• **Task description**: Give again, word for word, every line below from the one that has "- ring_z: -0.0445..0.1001" through the one that has "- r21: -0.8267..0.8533", both included, and no others.

• **Supplied information**:

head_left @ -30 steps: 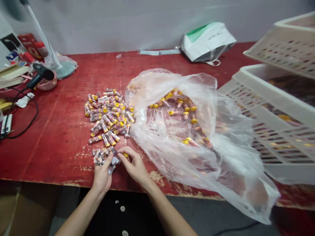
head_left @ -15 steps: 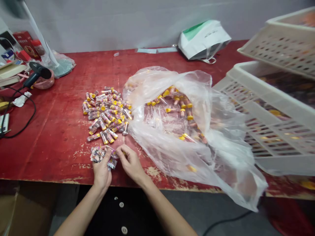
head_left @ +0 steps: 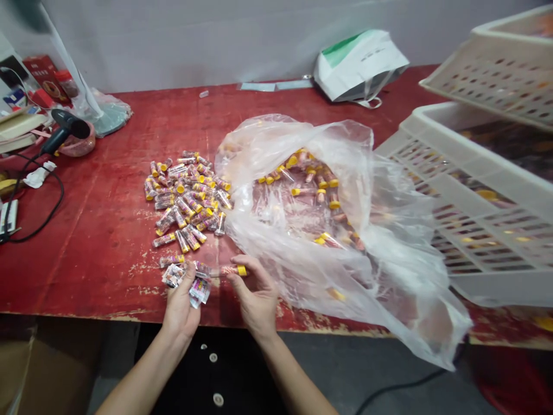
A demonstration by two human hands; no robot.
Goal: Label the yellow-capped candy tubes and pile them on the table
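Observation:
My left hand [head_left: 179, 305] is shut on a loose bunch of printed wrappers [head_left: 184, 282] near the table's front edge. My right hand [head_left: 257, 294] pinches a clear tube with a yellow cap [head_left: 228, 271], which lies level, its far end close to the wrappers. Just beyond my hands lies a heap of several wrapped, yellow-capped tubes [head_left: 185, 199] on the red table [head_left: 86, 242]. To the right, a crumpled clear plastic bag [head_left: 302, 230] holds more capped tubes, some hidden behind its film.
Stacked white perforated plastic crates [head_left: 484, 173] stand at the right. A black hair dryer [head_left: 64, 129] with its cord, books [head_left: 19, 129] and a white carrier bag [head_left: 358, 69] sit along the table's far side. A cardboard box [head_left: 43, 374] stands below the front edge.
My right hand has moved right and now shows the yellow-capped tube pulled out from beside the wrappers. My left hand still holds the wrappers, with the bunch slightly more spread out.

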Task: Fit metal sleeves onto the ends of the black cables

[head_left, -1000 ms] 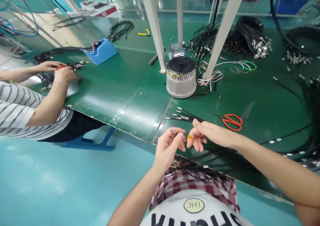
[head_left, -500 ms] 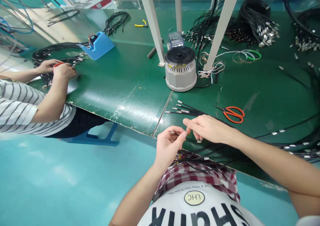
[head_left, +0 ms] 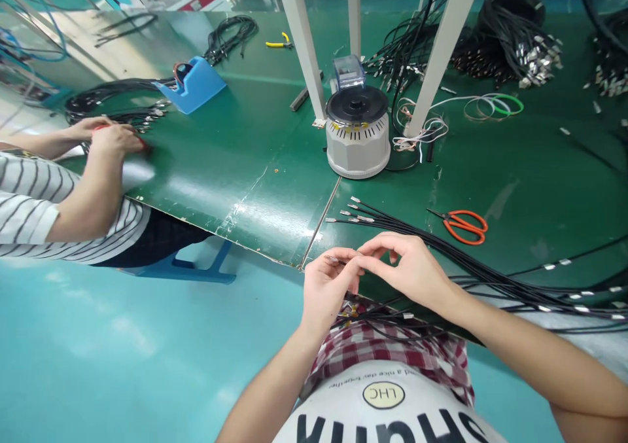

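My left hand (head_left: 328,289) is closed round a thin cable end, and its small metallic tip (head_left: 331,259) shows between the fingers. Meeting it at the fingertips, my right hand (head_left: 409,266) is pinched shut; whatever lies in that pinch is hidden. Just beyond both hands, a bundle of black cables (head_left: 417,232) with pale end pieces lies on the green table (head_left: 265,188). More black cables (head_left: 380,313) lie across my lap below the hands. Orange-handled scissors (head_left: 464,226) rest on the table past my right hand.
A round white machine with a black top (head_left: 358,139) stands ahead between pale posts (head_left: 301,44). Coiled cables (head_left: 515,31) pile up at the back right. At the left, a co-worker's hands (head_left: 110,135) hold something red near a blue tape dispenser (head_left: 193,86).
My right hand has turned and drawn its fingers into a pinch against the left fingertips. My left hand stays nearly in place. The view has shifted slightly.
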Action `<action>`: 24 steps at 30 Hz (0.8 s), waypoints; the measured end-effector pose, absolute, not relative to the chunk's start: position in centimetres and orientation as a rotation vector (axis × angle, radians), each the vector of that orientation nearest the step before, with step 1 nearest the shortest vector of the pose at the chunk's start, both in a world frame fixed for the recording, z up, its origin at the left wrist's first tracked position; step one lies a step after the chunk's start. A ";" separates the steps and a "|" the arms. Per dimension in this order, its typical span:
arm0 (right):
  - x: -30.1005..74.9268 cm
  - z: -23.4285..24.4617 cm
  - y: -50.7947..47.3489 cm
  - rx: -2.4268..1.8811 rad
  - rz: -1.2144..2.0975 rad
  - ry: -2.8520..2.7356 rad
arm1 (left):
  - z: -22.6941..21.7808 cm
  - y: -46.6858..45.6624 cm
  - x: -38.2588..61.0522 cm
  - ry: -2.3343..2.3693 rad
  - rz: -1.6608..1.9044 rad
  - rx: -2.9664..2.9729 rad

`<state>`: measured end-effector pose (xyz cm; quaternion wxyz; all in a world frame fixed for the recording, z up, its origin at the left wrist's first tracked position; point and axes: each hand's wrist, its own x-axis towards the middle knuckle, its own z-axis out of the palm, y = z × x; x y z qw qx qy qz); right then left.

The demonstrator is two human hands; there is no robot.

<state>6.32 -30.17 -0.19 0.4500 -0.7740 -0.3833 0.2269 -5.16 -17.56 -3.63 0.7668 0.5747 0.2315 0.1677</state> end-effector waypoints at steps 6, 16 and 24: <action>6.7 -0.4 -30.7 -1.990 0.484 -0.973 | -3.9 -17.6 -5.3 0.486 0.369 1.254; 7.8 -0.7 -30.3 -1.893 0.648 -0.815 | -4.1 -17.8 -5.4 0.347 0.453 1.134; 8.6 -0.3 -29.8 -1.593 0.904 -0.692 | -3.2 -18.0 -5.8 0.325 0.266 1.241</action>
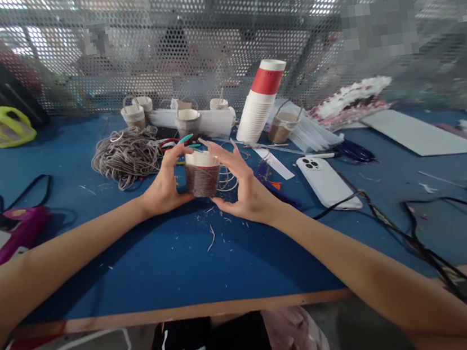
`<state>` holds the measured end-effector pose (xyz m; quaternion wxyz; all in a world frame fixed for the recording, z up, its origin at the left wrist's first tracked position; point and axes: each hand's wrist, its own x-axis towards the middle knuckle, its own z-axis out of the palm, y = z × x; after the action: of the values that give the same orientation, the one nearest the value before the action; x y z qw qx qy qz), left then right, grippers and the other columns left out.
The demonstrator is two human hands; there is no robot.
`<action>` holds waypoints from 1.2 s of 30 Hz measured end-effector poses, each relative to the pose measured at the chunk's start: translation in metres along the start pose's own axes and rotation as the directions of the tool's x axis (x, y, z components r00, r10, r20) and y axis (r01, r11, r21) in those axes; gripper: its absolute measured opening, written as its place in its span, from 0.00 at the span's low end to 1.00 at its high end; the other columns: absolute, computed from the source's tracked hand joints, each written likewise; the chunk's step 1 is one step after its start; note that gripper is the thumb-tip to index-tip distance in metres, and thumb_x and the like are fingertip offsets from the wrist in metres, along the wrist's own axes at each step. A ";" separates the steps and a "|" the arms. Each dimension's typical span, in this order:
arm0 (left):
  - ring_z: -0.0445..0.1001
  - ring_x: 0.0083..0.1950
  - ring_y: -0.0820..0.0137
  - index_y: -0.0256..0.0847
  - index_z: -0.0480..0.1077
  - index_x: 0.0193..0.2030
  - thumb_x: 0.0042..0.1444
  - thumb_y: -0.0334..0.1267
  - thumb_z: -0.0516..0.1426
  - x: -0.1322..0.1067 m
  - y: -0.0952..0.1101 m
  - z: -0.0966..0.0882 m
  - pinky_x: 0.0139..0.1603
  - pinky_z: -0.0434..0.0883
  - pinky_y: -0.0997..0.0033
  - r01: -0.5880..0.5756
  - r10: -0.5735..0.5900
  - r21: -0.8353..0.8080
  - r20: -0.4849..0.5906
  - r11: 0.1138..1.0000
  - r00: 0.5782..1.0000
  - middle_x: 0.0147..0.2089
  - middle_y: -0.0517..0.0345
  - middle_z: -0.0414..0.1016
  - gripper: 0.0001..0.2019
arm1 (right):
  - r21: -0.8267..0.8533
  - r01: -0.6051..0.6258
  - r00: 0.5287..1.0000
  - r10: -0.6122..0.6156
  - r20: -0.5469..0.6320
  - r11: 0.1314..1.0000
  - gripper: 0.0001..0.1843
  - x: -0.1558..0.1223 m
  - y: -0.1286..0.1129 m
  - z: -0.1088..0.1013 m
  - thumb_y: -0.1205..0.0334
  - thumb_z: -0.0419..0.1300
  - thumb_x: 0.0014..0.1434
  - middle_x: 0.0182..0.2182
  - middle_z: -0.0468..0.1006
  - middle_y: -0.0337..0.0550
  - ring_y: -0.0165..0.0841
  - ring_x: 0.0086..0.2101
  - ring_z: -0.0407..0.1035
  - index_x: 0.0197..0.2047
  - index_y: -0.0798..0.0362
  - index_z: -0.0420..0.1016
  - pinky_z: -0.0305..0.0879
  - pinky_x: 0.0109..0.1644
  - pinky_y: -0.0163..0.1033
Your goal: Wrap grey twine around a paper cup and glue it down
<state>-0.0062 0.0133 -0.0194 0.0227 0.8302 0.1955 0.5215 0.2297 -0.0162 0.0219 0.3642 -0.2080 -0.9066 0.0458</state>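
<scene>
A paper cup wrapped in brown twine (202, 174) is held between both hands above the blue table (176, 261). My left hand (165, 182) grips its left side with thumb and fingers curled round it. My right hand (241, 185) cups the right side, fingers spread along the wall. A thin strand of twine trails off the cup by the right fingers.
A loose coil of twine (125, 154) lies behind left. Several wrapped cups (188, 121) and a stack of red-and-white paper cups (262, 100) stand at the back. A white phone (327, 181) and black cables (411, 238) lie to the right; a pink glue gun (15, 233) lies left.
</scene>
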 end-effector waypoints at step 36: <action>0.65 0.64 0.59 0.58 0.46 0.67 0.48 0.66 0.65 -0.002 -0.026 0.006 0.62 0.71 0.52 0.131 -0.122 -0.014 -0.465 0.991 0.877 0.64 0.52 0.55 0.47 | -0.402 -0.608 0.643 0.722 0.258 0.685 0.23 -0.021 0.070 -0.098 0.44 0.70 0.44 0.32 0.74 0.43 0.41 0.32 0.72 0.38 0.49 0.73 0.74 0.37 0.51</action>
<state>-0.0095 0.0373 -0.0296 0.0018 0.6669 0.2538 0.7006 0.3342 0.0326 0.0637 0.0966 -0.5647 -0.8146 0.0908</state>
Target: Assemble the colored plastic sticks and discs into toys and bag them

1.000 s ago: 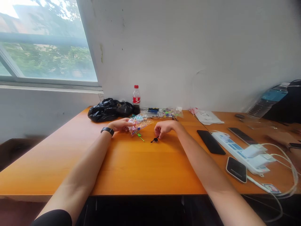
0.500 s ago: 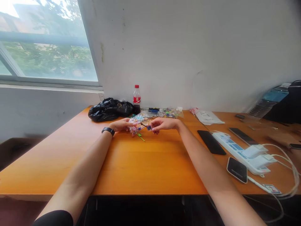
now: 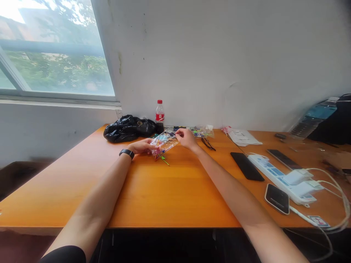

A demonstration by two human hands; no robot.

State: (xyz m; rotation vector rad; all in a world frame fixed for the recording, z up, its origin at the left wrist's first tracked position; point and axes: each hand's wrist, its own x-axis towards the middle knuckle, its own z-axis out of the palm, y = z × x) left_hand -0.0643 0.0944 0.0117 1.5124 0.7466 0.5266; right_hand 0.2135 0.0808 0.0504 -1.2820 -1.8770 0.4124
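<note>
My left hand, with a black band on its wrist, is closed on the near left edge of a clear plastic bag. Small colourful pieces show inside the bag. Thumb and fingers of my right hand are pinched at the bag's upper right end. Between them is a small dark round piece with a thin black strip; it lies over the bag's upper part, and whether inside or outside I cannot tell. A thin yellow-green stick rests on the table just below the bag.
Behind my hands stand a black plastic bag and a cola bottle. More bagged colourful pieces and a black cord lie to the right. Farther right are a dark phone, a power strip and a white-cabled device.
My right hand has moved up and away from me, carrying the dark round piece from the bag's right side to its upper end. The black cord now shows beside my wrist. My left hand stays put.
</note>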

• **Task response**:
  - ring_z: -0.0445..0.1001
  - ring_x: 0.0083..0.1950
  - ring_y: -0.0820..0.0137
  - index_y: -0.0256..0.0847
  - index_z: -0.0480..0.1077
  - index_x: 0.0193..0.2030
  - thumb_x: 0.0042..0.1444
  - thumb_y: -0.0334..0.1267
  - thumb_z: -0.0516..0.1426
  - x: -0.1322..0.1067 m
  - y: -0.0952..0.1101 m
  - z: -0.0966..0.0882 m
  - pinky_x: 0.0139..0.1603
  - pinky_z: -0.0434..0.0883
  - pinky_y: -0.0997..0.0033
  - r01: -0.5880..0.5756
  - r10: -0.5735..0.5900
  - r21: -0.8353..0.8080
  - r20: -0.4849..0.5906
  - r11: 0.1138..1.0000
  - r00: 0.5782..1.0000
  - middle_x: 0.0147..0.2089
  - middle_y: -0.0517..0.0345
  - middle_z: -0.0414..0.1016
  - gripper: 0.0001..0.2019
arm1 (right):
  - r21: -0.8267..0.8533

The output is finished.